But then it's generally my view that recent Scottish guidebooks have been over-generous with stars. It may entice more people to buy guidebooks and visit the crags, but it also creates disappointment when the routes are less than stellar.

I think **** should be the preserve of a small number of routes whose excellence is really undisputed and complete - Shibboleth, Steeple, Diabaig Pillar, Prozac Link, etc.

Robert Durran - on 23 Aug 2018
In reply to Andy Moles:

> I think **** should be the preserve of a small number of routes whose excellence is really undisputed and complete - Shibboleth, Steeple, Diabaig Pillar, Prozac Link, etc.

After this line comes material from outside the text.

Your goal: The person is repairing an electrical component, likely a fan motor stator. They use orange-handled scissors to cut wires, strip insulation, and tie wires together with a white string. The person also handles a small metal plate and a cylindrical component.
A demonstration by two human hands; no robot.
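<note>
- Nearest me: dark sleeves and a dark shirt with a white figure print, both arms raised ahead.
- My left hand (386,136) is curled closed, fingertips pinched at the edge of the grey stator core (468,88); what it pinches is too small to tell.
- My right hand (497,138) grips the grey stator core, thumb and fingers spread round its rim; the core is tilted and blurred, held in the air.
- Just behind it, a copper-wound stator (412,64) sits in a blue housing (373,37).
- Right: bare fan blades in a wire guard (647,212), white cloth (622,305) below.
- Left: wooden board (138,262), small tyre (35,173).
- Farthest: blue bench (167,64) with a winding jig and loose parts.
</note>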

I think a list of "undisputed" Scottish 4 star routes would create a lot of dispute! In fact I would dispute one of those you have listed - certainly not better than all routes outside Scotland which I think is more or less GL's definition.

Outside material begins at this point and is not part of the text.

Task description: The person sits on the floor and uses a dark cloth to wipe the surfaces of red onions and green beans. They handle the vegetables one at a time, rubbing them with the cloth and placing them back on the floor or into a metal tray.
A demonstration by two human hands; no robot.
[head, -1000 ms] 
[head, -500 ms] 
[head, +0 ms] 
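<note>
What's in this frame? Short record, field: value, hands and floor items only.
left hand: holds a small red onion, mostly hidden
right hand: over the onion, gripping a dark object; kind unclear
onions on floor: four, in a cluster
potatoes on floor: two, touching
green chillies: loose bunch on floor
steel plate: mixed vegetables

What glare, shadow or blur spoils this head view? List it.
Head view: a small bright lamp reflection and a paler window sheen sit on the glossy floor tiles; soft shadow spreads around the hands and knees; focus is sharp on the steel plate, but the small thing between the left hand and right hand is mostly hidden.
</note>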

I thought Butterknife excellent but agree certainly not **** by any measure. If you had to choose a **** contender on Garbh Bheinn it should be the utterly brilliant Excalibur.

Post edited at 11:08
Andy Nisbet - on 23 Aug 2018
In reply to Andy Moles:

I think (and it's only my opinion) that lower grade climbs get a raw deal with stars. Since you lead E grades, you'll never find a mild VS a great experience. It can never have multiple pitches of steep sustained rock. And in general, if a route gets 4 stars, then expectations can be such that you can only be disappointed.

heleno - on 23 Aug 2018
In reply to TobyA:

We used both on a recent trip to some far NW areas we hadn't visited before.  As you might expect, we found the Latter guide great for inspiration and overview, and the SMC guide better for the comprehensive detail.  There were also a few minor errors in the Latter guides, so it was useful to cross-check with the SMC guide.

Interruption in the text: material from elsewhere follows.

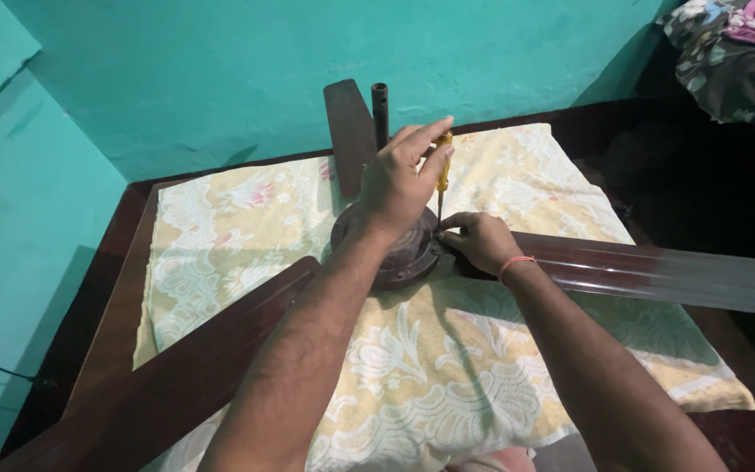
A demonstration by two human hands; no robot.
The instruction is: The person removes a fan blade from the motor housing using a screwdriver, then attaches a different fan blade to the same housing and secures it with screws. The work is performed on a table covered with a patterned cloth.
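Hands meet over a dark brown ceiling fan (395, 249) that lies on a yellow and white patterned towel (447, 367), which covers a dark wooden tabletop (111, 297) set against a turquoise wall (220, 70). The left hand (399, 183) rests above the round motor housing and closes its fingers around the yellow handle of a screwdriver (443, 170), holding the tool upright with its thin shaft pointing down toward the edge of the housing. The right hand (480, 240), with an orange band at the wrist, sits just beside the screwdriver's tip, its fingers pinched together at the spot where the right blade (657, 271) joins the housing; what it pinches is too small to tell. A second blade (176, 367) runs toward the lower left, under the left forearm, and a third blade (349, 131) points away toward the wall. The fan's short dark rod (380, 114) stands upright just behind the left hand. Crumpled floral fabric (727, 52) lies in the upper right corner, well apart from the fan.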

Robert Durran - on 23 Aug 2018
In reply to Andy Nisbet:

> I think (and it's only my opinion) that lower grade climbs get a raw deal with stars. Since you lead E grades, you'll never find a mild VS a great experience. It can never have multiple pitches of steep sustained rock. And in general, if a route gets 4 stars, then expectations can be such that you can only be disappointed.


So should stars be grade adjusted, with the idea of pointing people at the best routes of a grade/grade band on a crag (**/***) and the best route of a grade/grade band in a whole area (****)?

Andy Moles - on 23 Aug 2018
In reply to Andy Nisbet:

> I think (and it's only my opinion) that lower grade climbs get a raw deal with stars. Since you lead E grades, you'll never find a mild VS a great experience.

The latter part is not true, I have a great time on good easier routes. But I don't think it's elitist to apply the same standards of quality across the grade spectrum. If there are no 4 star Diffs, so be it, there just aren't.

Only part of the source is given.